### Information provided:
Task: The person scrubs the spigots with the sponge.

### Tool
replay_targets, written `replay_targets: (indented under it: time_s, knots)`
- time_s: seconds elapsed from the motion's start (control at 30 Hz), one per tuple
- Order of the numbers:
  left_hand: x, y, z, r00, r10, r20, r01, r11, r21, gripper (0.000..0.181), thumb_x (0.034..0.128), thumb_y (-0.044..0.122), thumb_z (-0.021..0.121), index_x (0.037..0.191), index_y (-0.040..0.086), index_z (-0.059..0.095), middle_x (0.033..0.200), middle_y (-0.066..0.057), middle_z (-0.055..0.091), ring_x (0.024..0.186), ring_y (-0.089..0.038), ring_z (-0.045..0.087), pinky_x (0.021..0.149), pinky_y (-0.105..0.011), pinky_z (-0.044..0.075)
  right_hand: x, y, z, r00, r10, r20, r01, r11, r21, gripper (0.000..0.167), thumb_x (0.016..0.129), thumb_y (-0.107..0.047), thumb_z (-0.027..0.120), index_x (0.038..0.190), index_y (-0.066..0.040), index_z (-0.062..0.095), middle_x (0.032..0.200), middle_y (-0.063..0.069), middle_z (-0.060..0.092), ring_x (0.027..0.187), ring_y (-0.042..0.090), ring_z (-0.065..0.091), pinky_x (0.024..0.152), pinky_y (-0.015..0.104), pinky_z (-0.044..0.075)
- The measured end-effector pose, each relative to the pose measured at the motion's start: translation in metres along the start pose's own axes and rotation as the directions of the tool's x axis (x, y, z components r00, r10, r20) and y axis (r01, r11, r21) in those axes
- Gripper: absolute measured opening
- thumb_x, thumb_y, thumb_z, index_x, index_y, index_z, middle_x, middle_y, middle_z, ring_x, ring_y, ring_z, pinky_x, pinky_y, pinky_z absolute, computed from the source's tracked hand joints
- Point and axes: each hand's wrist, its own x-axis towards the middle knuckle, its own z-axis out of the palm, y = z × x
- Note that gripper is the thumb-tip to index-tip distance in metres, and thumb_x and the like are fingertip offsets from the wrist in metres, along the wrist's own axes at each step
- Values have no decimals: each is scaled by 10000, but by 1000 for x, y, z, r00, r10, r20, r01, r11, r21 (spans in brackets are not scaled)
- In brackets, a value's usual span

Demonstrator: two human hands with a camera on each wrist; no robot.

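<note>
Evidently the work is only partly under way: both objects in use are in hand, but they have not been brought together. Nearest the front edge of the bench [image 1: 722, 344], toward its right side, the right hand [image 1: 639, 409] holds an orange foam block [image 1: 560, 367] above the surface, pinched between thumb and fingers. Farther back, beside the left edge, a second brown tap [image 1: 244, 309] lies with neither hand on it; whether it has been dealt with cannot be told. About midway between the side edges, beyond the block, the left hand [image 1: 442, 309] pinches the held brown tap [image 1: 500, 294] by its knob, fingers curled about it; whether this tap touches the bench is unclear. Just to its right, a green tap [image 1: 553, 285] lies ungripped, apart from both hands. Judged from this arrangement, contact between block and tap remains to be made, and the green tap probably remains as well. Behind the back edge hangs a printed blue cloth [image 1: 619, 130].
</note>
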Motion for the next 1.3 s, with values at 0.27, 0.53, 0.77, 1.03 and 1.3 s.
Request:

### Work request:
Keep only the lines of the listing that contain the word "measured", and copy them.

### Written response:
- The measured end-effector pose, each relative to the pose measured at the motion's start: translation in metres along the start pose's own axes and rotation as the directions of the tool's x axis (x, y, z components r00, r10, r20) and y axis (r01, r11, r21) in those axes
- Gripper: absolute measured opening

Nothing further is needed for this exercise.